Founded in April 2000, the
company has received $7 million in funding from the RAD Group
-- an Israel incubator whose companies include RAD
Data Communications Ltd. and Radware
Ltd. -- and $5 million from the Israeli government.
"In Israel, $12 million goes a lot further than it does
in the U.S.," says Felstaine.
Sanrad is positioning its
switch, which it expects to start shipping at the end of June,
as fitting in the gap between high-end storage switches and
software-only packages. The company says it will be more
powerful than software packages -- such as those from FalconStor
Software Inc. (Nasdaq: FALC - message
board) and DataCore
Software Corp. -- and more affordable than other
high-scale, multiprotocol switches from Andiamo
Systems Inc., Confluence
Networks, Maranti
Networks, Rhapsody
Networks, and Pirus
Networks.
"Unlike Pirus, we're not
going to sell the customer a huge box that will cost
$200,000," Felstaine says. (Actually, Pirus says its
PSX-1000 starts at $85,000 for a configuration that includes
four file servers [see Pirus Ships Switch].)
Sanrad's switch will cost
$18,000 without virtualization features and $36,000 with
virtualization features, which include striping, data
mirroring, concatenation, snapshotting, and access control
lists. Each switch includes three Gigabit Ethernet ports
running iSCSI, and four Fibre Channel ports for connecting
storage arrays.
But is Sanrad writing off the
big boxes because its own can't scale to high port
counts yet? Felstaine says high-scale features are coming. The
switch includes a 25-Gbit/s "scaleability port,"
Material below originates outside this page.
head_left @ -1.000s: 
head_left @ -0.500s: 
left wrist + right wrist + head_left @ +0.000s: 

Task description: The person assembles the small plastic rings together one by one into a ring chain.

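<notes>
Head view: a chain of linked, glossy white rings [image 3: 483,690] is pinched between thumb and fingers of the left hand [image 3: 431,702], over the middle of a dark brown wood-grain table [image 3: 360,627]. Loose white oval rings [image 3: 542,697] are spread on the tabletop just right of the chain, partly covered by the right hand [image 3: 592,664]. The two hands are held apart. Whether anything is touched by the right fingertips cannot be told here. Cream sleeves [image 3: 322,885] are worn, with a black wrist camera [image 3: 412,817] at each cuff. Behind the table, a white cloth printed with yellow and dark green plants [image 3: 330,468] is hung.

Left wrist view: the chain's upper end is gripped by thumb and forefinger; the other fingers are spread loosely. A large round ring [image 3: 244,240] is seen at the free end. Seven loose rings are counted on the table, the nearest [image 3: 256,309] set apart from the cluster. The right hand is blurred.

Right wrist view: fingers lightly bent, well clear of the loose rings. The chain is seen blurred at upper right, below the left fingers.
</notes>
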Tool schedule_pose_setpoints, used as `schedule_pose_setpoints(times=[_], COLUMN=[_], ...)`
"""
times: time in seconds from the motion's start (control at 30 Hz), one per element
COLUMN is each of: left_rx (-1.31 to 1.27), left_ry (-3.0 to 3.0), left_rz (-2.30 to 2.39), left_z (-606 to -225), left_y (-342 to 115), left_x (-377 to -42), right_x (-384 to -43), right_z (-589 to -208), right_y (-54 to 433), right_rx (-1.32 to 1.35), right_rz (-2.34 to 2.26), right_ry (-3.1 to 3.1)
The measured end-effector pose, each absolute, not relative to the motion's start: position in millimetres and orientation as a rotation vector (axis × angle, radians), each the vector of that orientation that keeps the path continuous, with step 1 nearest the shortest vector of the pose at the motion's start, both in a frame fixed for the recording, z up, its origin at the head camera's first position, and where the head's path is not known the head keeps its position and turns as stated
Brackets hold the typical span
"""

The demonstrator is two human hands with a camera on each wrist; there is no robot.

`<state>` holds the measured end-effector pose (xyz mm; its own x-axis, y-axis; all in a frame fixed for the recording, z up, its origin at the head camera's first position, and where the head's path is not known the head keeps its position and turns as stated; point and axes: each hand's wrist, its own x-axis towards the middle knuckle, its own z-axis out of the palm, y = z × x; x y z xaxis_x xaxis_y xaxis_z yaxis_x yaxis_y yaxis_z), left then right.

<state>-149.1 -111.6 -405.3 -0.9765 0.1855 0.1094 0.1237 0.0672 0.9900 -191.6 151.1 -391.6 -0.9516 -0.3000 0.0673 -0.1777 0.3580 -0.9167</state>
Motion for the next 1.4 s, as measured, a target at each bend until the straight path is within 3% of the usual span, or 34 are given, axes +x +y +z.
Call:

which will allow customers to connect two boxes together to
act as a single system. The firmware to enable the interswitch
port will be available in the fourth quarter of 2002,
Felstaine says. In 2003, Sanrad expects to introduce a
chassis-based switch that allows switch blades to plug in for
even greater density.
For now, Cisco has its eye
trained on exactly the same space as Sanrad's entry-level
iSCSI switch. At N+I this week, Cisco showed its new SN 5428,
an eight-port Fibre Channel and two-port Gigabit Ethernet
storage router that supports iSCSI and incorporates QLogic
Corp. (Nasdaq: QLGC - message
board) FC switch technology (see Cisco
Turns to QLogic, Cisco
and Brocade: This Means War, and Cisco
SAN Plans Get Tangled). Cisco hasn't released pricing for
the 5428, but the less fully featured 5420 -- which has just
one FC port and one Gigabit Ethernet port -- has a list price
of $27,000.
Fronting up to Cisco might
seem like a daunting task for a small company like Sanrad, but
the networking giant has yet to make its mark on the storage
market, despite all its talk (see Cisco
Stalls on iSCSI).
Sanrad's differentiator,
Felstaine says, is that it combines iSCSI-to-Fibre-Channel
connectivity with data management features, while being able
to maintain throughput of 750 Mbyte/s per switch.
"What disturbs people
about iSCSI is the performance, and then with virtualization
you add another layer that adds latency," he says.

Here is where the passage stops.